_Data segment_:
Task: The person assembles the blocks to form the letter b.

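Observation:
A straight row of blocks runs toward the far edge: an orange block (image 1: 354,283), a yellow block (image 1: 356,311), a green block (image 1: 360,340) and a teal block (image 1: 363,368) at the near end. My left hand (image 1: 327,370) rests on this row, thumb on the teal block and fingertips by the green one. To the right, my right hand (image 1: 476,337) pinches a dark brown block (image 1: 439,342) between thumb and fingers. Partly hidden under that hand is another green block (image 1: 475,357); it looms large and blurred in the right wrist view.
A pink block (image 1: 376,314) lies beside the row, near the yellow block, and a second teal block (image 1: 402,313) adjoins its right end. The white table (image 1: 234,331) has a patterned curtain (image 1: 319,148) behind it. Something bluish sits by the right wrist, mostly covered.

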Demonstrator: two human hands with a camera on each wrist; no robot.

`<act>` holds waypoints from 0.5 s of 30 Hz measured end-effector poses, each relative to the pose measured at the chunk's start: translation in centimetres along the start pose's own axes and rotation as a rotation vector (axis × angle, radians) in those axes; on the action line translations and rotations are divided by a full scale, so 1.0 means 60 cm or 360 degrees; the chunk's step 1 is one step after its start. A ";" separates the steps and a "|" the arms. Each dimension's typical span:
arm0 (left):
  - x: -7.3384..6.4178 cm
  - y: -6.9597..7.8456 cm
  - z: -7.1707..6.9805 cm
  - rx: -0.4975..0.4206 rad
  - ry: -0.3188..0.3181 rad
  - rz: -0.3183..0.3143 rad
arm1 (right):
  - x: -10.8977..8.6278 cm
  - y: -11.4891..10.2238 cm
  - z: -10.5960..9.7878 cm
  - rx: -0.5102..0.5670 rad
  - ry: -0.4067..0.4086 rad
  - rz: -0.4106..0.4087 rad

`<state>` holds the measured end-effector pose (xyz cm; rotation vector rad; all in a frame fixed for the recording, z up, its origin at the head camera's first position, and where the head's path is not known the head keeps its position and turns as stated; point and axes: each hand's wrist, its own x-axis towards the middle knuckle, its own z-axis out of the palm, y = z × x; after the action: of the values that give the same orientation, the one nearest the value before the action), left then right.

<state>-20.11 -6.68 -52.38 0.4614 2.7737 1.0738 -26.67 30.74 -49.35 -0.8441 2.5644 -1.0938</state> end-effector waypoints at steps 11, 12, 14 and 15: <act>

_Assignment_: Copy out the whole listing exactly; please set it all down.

_Result below_:
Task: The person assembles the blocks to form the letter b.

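Observation:
A straight row of blocks runs toward the far edge: an orange block (image 1: 354,283), a yellow block (image 1: 356,311), a green block (image 1: 360,340) and a teal block (image 1: 363,368) at the near end. My left hand (image 1: 327,370) rests on this row, thumb on the teal block and fingertips by the green one. To the right, my right hand (image 1: 476,337) pinches a dark brown block (image 1: 439,342) between thumb and fingers. Partly hidden under that hand is another green block (image 1: 475,357); it looms large and blurred in the right wrist view.
A pink block (image 1: 376,314) lies beside the row, near the yellow block, and a second teal block (image 1: 402,313) adjoins its right end. The white table (image 1: 234,331) has a patterned curtain (image 1: 319,148) behind it. Something bluish sits by the right wrist, mostly covered.
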
Demonstrator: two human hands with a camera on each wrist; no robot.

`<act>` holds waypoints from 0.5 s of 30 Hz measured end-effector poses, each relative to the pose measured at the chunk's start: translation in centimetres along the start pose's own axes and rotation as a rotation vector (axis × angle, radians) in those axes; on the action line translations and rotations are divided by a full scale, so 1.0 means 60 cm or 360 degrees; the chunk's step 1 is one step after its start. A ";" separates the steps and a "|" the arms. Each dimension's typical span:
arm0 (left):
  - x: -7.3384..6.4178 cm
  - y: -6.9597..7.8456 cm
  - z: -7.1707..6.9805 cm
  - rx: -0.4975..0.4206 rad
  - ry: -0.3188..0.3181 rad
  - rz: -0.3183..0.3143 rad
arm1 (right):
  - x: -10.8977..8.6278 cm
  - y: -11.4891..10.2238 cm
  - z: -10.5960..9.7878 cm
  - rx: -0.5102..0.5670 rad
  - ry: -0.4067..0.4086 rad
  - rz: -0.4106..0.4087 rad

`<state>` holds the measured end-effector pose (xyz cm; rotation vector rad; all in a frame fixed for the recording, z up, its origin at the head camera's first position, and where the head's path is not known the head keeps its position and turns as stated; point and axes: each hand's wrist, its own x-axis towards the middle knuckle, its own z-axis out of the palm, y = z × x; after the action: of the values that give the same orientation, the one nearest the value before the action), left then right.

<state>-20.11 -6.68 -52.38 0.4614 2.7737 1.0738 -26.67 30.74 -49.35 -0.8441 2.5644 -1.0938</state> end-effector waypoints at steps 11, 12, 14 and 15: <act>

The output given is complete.